I would think it’s very difficult for fellow economists to evaluate the soundness of those predictions, let alone a layman. It’s hard to imagine the withdrawal of subsidies wouldn’t disrupt the profit models of agribusiness and major corn peddlers like McDonalds and PepsiCo to some extent. Their vociferous lobbying efforts certainly suggest so. Any attempt to bring some analytical rigour to this question is welcome, though (oh god, now I’m starting to sound like that Economist editorial voice). It just may be that the authors didn’t quite focus on the right one.

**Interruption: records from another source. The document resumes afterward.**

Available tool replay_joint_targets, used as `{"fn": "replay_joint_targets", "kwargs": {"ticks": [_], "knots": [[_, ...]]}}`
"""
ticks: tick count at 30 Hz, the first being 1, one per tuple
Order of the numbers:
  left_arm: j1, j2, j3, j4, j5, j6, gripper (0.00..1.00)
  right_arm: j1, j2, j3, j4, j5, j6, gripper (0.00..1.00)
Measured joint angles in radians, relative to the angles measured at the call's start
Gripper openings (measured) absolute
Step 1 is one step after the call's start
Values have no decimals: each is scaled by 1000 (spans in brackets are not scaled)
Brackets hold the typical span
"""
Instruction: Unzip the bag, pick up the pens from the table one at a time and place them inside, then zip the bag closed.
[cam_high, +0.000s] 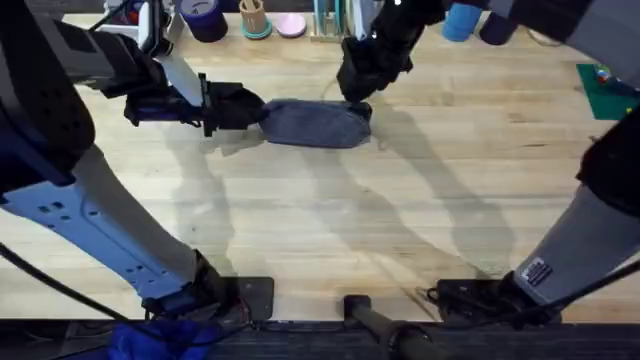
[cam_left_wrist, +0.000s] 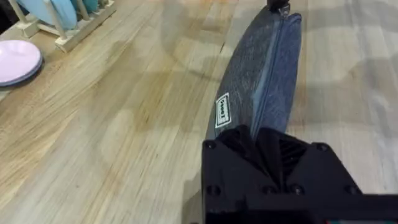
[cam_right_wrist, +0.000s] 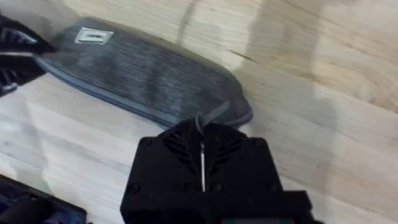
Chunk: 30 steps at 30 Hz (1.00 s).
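The blue-grey bag (cam_high: 315, 123) lies lengthwise on the wooden table (cam_high: 330, 220), its zipper running along the top (cam_left_wrist: 273, 68). My left gripper (cam_high: 255, 112) is shut on the bag's left end, beside a small white label (cam_left_wrist: 222, 111). At the opposite end, my right gripper (cam_high: 355, 98) is shut on the grey zipper pull (cam_right_wrist: 214, 115), which sticks out from between the black fingers (cam_right_wrist: 180, 155). The pens are out of view.
Along the table's far edge stand a dark blue cup (cam_high: 205, 18), a wooden holder (cam_high: 253, 18), a pink plate (cam_left_wrist: 15, 59), a dish rack (cam_left_wrist: 68, 18) and a light blue cup (cam_high: 462, 20). A green mat (cam_high: 608, 90) lies at the right edge.
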Motion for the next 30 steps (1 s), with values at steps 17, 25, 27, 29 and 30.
{"fn": "replay_joint_targets", "kwargs": {"ticks": [17, 25, 27, 29, 30], "knots": [[-14, 0, 0, -1, 0, -15, 43, -126, -183, -277, 132, -73, -8, 35], [-14, 0, 0, -1, 0, -18, 43, -165, -183, -359, 181, -89, -11, 35], [-14, 0, 0, -1, 0, -18, 42, -196, -183, -412, 229, -115, -11, 35], [-14, 0, 0, -1, 0, -22, 42, -201, -183, -429, 242, -122, -11, 35], [-14, 0, 0, -1, 0, -28, 43, -202, -183, -438, 249, -124, -11, 35]]}}
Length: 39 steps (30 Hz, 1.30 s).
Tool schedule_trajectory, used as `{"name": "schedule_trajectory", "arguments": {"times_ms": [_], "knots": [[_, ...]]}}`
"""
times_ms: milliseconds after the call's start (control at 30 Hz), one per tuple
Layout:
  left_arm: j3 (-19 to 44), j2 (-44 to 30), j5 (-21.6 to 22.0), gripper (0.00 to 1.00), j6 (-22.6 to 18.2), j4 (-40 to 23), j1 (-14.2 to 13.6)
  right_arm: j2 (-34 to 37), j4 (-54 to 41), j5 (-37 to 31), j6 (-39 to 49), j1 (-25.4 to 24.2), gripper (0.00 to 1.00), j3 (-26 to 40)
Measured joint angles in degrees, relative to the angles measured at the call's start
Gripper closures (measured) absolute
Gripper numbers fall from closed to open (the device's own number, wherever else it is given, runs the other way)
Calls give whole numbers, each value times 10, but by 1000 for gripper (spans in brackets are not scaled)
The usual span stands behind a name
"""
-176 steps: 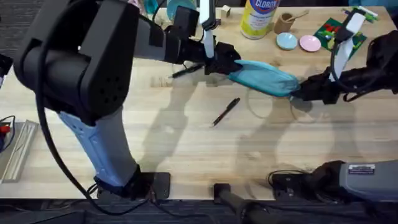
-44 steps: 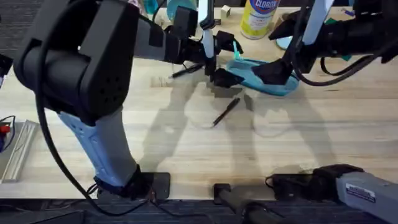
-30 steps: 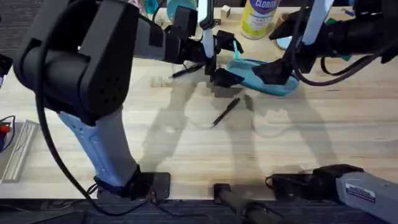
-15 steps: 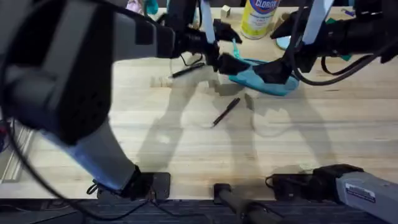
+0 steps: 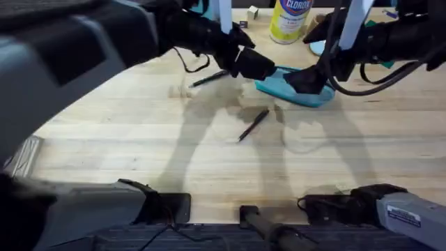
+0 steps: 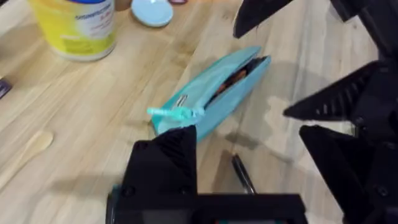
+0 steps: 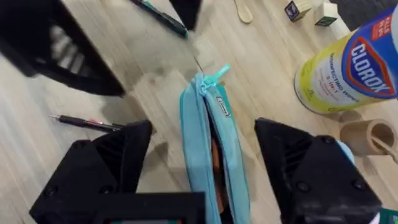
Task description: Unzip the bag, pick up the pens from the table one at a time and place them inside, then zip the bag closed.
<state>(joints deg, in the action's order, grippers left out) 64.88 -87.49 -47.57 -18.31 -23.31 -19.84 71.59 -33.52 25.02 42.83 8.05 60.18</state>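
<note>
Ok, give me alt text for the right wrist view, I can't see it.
A turquoise bag, unzipped with something orange inside, lies on the wooden table between the open fingers of the right pincer. A black pen lies beside it, a yellow Clorox tub farther off.

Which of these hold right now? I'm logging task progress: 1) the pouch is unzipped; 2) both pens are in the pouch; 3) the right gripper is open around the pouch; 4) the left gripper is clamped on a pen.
1) True: the bag gapes along its zipper, with the pull tab at one end.
2) False: one pen lies on the table in front of the pouch, the other pen to its left.
3) True: the right gripper is open, a finger on either side of the pouch.
4) False: the left gripper is open and holds nothing.
</note>
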Motion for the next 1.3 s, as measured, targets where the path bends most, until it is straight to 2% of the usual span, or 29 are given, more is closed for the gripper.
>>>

Unless I’m missing something in the thicket of equations and statistical terminology, the study seems only to explore the question of whether the elimination of farm subsidies (including indirect subsidies through trade tariffs) would lead to lower consumption of calories, and so a drop in obesity rates. It does not explore what would happen if the production of healthy fruits and vegetables were subsidized and incentivized in the same way that corn is subsidized today. (Interestingly, it mentions several restrictions on the growing of fruits and vegetables, and concludes that the withdrawal of the current system of subsidies would cause people to eat more of them.)

Perhaps agribusiness would simply turn all the apples in the orchards into high fructose apple syrup and perpetuate the calorie-bomb system of food manufacture. But perhaps not. Surely there are ways to incentivize the growing (and the eating) of healthy foods. Supporting urban agriculture and local food initiatives comes to mind.

One other note from the study is potentially revealing – “marketing input” in the selling of cereals, baked goods, beverages and food that’s consumed outside the home (eating out – meaning, to a great extent, fast food) accounts for over 90 percent of the “cost share” of those (highly-processed) products. Ninety percent. That figure suggests that it’s dirt cheap to produce crap and that its producers spend enormous amounts of money convincing you to eat it. (Note too: “The cost share of marketing inputs is relatively low for food products that involve little processing.”)

The authors take this as evidence that the removal of subsidies would have a negligible effect on the cost structure of production, essentially because these commodities are so cheap to produce already. And they may have a point. Technology has made it possible to produce so much corn so cheaply that subsidies may not make much of a difference either way. But doesn’t that result from it being in the interests of industry to create such a system? Couldn’t all that ingenuity, innovation, and technological wizardry be put to use to produce an abundance of healthy food choices for all? All it takes is the right … incentives.